▸ **Task objective**: Keeping each word and mark in place, write out the full listing once more.

● ● ● ● ● ● ●

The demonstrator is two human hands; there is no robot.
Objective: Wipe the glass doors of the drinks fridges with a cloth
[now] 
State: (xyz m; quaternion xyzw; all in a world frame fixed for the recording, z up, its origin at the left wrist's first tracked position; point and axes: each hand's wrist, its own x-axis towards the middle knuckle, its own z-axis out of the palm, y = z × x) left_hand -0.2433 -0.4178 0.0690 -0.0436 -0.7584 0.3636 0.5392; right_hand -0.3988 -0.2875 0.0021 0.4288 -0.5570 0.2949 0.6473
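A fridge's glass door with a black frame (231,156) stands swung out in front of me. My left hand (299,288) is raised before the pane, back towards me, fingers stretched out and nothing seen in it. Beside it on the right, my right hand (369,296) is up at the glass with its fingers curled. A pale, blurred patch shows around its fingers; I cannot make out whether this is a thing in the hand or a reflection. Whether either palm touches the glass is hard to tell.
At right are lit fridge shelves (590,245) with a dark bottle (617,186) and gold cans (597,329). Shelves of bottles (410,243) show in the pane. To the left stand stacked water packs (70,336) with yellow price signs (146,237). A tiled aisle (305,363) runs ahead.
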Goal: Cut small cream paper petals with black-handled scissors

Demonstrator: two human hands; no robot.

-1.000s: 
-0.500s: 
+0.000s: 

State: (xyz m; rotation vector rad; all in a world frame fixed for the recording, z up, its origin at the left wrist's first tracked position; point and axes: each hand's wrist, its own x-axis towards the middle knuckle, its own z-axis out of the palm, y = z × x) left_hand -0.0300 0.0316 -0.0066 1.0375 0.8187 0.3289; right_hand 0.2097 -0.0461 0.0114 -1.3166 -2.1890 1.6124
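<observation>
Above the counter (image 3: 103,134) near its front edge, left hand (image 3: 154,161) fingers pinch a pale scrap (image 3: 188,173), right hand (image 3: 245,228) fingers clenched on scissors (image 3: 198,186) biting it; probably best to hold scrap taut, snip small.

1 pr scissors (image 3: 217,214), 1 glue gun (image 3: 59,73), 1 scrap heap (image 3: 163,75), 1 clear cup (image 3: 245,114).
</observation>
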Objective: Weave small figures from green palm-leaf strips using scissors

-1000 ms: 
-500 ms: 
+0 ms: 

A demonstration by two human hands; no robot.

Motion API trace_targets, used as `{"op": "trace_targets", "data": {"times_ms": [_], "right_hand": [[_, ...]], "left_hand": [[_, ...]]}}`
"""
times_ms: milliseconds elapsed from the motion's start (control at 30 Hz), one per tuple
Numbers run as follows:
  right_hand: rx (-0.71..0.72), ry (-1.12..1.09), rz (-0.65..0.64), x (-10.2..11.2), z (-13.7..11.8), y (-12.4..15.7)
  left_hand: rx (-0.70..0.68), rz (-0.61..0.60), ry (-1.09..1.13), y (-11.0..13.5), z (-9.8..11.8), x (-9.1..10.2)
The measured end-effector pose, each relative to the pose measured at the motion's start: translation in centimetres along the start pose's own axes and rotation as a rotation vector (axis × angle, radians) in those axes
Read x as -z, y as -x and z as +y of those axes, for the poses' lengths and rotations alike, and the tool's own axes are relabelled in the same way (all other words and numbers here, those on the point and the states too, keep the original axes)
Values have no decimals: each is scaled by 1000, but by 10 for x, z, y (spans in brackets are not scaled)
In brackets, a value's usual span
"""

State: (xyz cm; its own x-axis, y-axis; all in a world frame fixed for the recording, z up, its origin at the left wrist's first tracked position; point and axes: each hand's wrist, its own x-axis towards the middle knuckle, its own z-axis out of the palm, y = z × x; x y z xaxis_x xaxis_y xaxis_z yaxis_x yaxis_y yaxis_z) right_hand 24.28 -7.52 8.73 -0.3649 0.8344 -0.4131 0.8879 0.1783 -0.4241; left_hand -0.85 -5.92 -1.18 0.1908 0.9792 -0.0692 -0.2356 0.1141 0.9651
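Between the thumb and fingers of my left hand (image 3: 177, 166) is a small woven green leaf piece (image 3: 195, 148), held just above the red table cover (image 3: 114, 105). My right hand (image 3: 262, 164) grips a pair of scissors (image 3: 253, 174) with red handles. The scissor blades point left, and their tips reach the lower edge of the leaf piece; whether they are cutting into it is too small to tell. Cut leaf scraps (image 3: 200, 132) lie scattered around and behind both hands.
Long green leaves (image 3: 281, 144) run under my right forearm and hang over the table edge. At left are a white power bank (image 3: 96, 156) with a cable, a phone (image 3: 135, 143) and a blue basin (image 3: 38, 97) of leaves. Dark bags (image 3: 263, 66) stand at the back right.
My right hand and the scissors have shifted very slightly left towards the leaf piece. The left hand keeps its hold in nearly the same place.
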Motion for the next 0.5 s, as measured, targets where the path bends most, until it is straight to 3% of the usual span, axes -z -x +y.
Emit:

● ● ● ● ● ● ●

▸ **Answer box**:
The demonstrator is two human hands; there is no robot.
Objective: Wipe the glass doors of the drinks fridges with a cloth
[now] 
State: (xyz m; quaternion xyzw; all in a world frame fixed for the recording, z up, its origin at the left wrist's first tracked position; point and axes: each hand's wrist, its own x-axis towards the middle knuckle, its own z-axis out of the palm, y = z × x) left_hand -0.2433 -0.4178 0.0690 -0.0436 -0.7584 0.3636 0.5392; right_hand -0.3988 -0.2875 0.0021 0.4288 -0.5570 0.2949 0.6473
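A fridge's glass door with a black frame (231,156) stands swung out in front of me. My left hand (299,288) is raised before the pane, back towards me, fingers stretched out and nothing seen in it. Beside it on the right, my right hand (369,296) is up at the glass with its fingers curled. A pale, blurred patch shows around its fingers; I cannot make out whether this is a thing in the hand or a reflection. Whether either palm touches the glass is hard to tell.
At right are lit fridge shelves (590,245) with a dark bottle (617,186) and gold cans (597,329). Shelves of bottles (410,243) show in the pane. To the left stand stacked water packs (70,336) with yellow price signs (146,237). A tiled aisle (305,363) runs ahead.
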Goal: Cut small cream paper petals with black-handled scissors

Demonstrator: two human hands; no robot.

-1.000s: 
-0.500s: 
+0.000s: 

State: (xyz m; rotation vector rad; all in a world frame fixed for the recording, z up, its origin at the left wrist's first tracked position; point and axes: each hand's wrist, its own x-axis towards the middle knuckle, its own z-axis out of the palm, y = z × x) left_hand -0.0300 0.0316 -0.0066 1.0375 0.8187 0.3289; right_hand 0.2097 -0.0461 0.0114 -1.3166 -2.1890 1.6124
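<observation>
Above the counter (image 3: 103,134) near its front edge, left hand (image 3: 154,161) fingers pinch a pale scrap (image 3: 188,173), right hand (image 3: 245,228) fingers clenched on scissors (image 3: 198,186) biting it; probably best to hold scrap taut, snip small.

1 pr scissors (image 3: 217,214), 1 glue gun (image 3: 59,73), 1 scrap heap (image 3: 163,75), 1 clear cup (image 3: 245,114).
</observation>
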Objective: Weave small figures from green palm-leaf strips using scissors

-1000 ms: 
-500 ms: 
+0 ms: 

A demonstration by two human hands; no robot.

Motion API trace_targets, used as `{"op": "trace_targets", "data": {"times_ms": [_], "right_hand": [[_, ...]], "left_hand": [[_, ...]]}}`
"""
times_ms: milliseconds elapsed from the motion's start (control at 30 Hz), one per tuple
Numbers run as follows:
  right_hand: rx (-0.71..0.72), ry (-1.12..1.09), rz (-0.65..0.64), x (-10.2..11.2), z (-13.7..11.8), y (-12.4..15.7)
  left_hand: rx (-0.70..0.68), rz (-0.61..0.60), ry (-1.09..1.13), y (-11.0..13.5), z (-9.8..11.8), x (-9.1..10.2)
The measured end-effector pose, each relative to the pose measured at the motion's start: translation in centimetres along the start pose's own axes and rotation as a rotation vector (axis × angle, radians) in those axes
Read x as -z, y as -x and z as +y of those axes, for the poses' lengths and rotations alike, and the tool's own axes are relabelled in the same way (all other words and numbers here, those on the point and the states too, keep the original axes)
Values have no decimals: each is scaled by 1000, but by 10 for x, z, y (spans in brackets are not scaled)
In brackets, a value's usual span
"""

State: (xyz cm; its own x-axis, y-axis; all in a world frame fixed for the recording, z up, its origin at the left wrist's first tracked position; point and axes: each hand's wrist, its own x-axis towards the middle knuckle, its own z-axis out of the palm, y = z × x; x y z xaxis_x xaxis_y xaxis_z yaxis_x yaxis_y yaxis_z) right_hand 24.28 -7.52 8.73 -0.3649 0.8344 -0.4131 0.8879 0.1783 -0.4241; left_hand -0.85 -5.92 -1.18 0.1908 0.9792 -0.0692 -0.2356 0.1141 0.9651
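Between the thumb and fingers of my left hand (image 3: 177, 166) is a small woven green leaf piece (image 3: 195, 148), held just above the red table cover (image 3: 114, 105). My right hand (image 3: 262, 164) grips a pair of scissors (image 3: 253, 174) with red handles. The scissor blades point left, and their tips reach the lower edge of the leaf piece; whether they are cutting into it is too small to tell. Cut leaf scraps (image 3: 200, 132) lie scattered around and behind both hands.
Long green leaves (image 3: 281, 144) run under my right forearm and hang over the table edge. At left are a white power bank (image 3: 96, 156) with a cable, a phone (image 3: 135, 143) and a blue basin (image 3: 38, 97) of leaves. Dark bags (image 3: 263, 66) stand at the back right.
My right hand and the scissors have shifted very slightly left towards the leaf piece. The left hand keeps its hold in nearly the same place.
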Motion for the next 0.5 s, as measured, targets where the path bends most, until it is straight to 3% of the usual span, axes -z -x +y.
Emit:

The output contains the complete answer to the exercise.